- _Required work_:
Some lines in the material below hold the word "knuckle". Copy all of them.

- _Dataset records_:
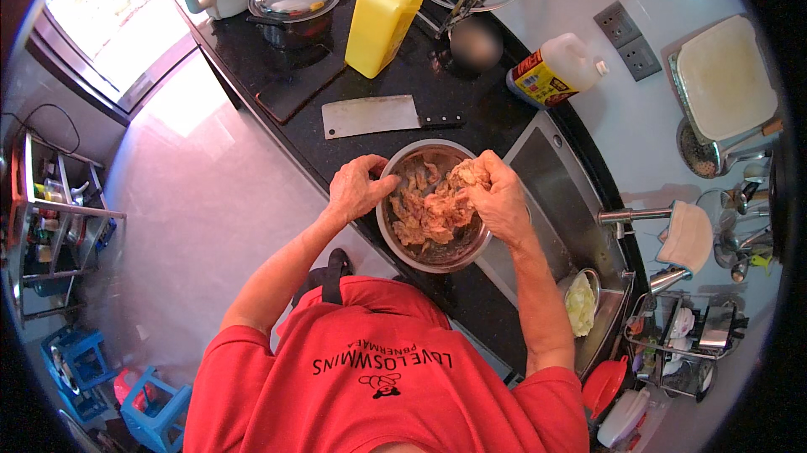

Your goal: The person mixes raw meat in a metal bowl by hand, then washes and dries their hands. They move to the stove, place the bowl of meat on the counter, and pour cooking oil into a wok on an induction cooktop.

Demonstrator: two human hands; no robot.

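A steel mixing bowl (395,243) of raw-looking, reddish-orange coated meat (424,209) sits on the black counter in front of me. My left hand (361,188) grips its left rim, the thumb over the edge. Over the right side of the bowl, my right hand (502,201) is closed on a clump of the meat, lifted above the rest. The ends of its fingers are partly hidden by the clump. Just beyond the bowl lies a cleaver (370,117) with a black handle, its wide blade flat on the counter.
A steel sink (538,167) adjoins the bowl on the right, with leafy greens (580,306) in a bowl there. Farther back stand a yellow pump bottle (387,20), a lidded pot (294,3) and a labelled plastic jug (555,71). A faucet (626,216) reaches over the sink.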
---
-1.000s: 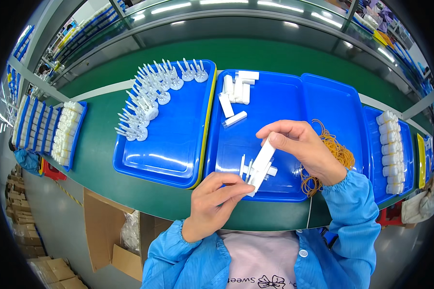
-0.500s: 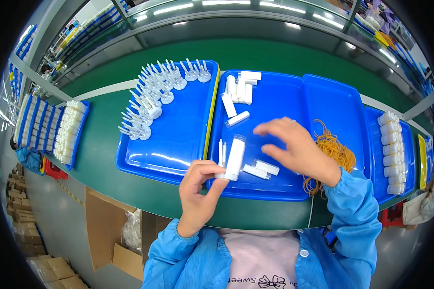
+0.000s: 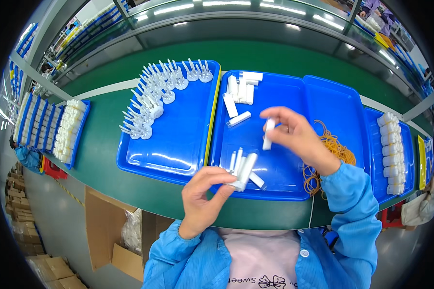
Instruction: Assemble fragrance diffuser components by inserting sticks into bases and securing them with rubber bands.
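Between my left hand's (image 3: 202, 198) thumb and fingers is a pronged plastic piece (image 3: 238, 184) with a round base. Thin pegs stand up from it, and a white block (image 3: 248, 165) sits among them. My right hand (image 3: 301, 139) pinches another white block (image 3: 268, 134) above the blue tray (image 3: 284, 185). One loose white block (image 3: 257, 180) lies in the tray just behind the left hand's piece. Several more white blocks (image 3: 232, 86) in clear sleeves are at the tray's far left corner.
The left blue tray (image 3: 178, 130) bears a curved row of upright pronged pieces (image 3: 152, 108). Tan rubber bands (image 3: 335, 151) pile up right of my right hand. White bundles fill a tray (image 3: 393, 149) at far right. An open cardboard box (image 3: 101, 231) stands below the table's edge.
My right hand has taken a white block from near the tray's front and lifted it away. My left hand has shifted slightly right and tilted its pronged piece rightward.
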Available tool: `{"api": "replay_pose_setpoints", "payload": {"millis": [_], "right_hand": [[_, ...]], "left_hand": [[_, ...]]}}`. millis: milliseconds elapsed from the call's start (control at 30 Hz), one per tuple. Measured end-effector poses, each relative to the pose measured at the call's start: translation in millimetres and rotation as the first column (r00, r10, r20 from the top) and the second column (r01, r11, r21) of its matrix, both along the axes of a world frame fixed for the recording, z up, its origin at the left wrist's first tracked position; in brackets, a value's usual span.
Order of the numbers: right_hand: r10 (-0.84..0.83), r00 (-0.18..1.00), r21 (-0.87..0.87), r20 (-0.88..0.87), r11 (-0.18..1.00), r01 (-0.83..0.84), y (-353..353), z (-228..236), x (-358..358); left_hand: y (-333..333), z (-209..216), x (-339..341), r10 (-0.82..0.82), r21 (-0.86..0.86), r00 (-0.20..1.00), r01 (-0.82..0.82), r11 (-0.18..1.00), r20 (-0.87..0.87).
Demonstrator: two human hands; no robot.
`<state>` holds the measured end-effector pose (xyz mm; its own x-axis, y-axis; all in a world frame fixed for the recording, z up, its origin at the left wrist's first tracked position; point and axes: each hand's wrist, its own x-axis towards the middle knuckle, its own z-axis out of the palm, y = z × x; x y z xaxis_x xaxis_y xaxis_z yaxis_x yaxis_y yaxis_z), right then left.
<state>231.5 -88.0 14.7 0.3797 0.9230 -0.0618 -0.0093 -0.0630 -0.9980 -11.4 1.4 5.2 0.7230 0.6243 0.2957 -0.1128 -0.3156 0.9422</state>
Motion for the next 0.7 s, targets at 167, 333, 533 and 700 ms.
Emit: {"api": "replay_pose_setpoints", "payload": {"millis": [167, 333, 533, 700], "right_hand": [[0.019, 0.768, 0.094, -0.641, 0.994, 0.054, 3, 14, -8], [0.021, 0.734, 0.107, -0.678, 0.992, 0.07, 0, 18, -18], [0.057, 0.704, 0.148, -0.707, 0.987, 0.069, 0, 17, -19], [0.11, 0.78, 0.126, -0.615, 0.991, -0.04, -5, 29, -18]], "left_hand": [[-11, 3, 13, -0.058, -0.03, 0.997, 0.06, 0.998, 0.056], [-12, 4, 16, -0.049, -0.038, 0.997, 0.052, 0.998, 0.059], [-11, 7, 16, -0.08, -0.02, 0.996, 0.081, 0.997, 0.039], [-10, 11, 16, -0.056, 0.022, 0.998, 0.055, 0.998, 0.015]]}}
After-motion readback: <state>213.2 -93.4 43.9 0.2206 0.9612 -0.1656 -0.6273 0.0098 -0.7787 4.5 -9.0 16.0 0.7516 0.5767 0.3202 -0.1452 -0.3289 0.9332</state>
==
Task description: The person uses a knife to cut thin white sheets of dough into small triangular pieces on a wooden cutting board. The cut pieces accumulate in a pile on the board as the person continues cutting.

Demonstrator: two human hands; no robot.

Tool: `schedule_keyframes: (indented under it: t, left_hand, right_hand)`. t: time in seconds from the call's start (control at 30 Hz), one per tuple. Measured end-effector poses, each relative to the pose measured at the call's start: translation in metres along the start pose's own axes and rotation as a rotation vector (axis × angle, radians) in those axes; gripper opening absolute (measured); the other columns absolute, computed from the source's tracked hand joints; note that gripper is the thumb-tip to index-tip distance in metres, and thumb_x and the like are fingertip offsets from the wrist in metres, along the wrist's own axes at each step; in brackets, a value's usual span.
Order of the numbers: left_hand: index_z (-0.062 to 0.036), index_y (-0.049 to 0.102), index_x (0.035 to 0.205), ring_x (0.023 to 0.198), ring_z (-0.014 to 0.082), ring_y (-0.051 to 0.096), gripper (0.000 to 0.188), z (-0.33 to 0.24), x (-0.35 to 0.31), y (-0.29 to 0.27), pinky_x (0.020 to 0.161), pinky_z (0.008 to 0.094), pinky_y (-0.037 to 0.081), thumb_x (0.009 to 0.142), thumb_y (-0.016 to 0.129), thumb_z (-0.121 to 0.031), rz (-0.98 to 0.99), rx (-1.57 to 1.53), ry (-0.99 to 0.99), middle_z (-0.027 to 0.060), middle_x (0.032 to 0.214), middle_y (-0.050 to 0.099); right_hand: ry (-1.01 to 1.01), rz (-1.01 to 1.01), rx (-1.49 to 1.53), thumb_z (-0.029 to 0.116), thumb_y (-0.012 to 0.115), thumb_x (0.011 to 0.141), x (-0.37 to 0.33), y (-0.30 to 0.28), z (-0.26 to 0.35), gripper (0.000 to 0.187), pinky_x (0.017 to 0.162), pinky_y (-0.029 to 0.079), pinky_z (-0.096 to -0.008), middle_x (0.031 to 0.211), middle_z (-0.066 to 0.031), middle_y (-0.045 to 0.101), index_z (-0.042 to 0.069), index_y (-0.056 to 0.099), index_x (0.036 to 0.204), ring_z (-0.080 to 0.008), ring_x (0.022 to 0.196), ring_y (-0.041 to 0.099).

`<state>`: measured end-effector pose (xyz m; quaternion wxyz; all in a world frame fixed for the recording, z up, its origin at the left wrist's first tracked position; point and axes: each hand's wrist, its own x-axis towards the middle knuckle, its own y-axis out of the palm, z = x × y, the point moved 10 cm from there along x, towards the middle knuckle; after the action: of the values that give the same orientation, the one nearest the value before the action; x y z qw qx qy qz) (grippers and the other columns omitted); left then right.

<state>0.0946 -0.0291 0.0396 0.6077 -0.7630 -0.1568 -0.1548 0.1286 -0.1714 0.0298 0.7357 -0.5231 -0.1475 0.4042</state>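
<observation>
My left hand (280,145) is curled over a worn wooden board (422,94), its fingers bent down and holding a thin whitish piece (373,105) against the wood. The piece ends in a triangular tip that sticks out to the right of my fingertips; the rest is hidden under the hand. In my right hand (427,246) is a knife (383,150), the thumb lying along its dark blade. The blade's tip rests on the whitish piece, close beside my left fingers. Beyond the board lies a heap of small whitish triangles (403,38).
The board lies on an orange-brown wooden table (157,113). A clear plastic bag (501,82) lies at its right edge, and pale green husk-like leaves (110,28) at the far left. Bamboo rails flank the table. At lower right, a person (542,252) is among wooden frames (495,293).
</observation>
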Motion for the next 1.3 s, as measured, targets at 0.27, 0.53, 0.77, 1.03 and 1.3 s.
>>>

- _Written solution_:
`<state>` holds the measured end-effector pose (xyz mm; its own x-axis, y-axis; all in a world frame fixed for the recording, z up, its origin at the left wrist's first tracked position; point and axes: each hand's wrist, its own x-axis towards the middle knuckle, its own z-axis out of the palm, y = z × x; x y z xaxis_x xaxis_y xaxis_z yaxis_x yaxis_y yaxis_z), right then left.
`<state>`: measured end-effector pose (xyz m; quaternion wxyz; all in a world frame fixed for the recording, z up, its origin at the left wrist's first tracked position; point and axes: each hand's wrist, its own x-axis towards the middle knuckle, its own y-axis out of the palm, z = x × y, the point moved 10 cm from there along x, towards the middle knuckle; after the action: of the values that give the same orientation, the one nearest the value before the action; x y z qw qx qy qz) (grippers and the other columns omitted); left then right.

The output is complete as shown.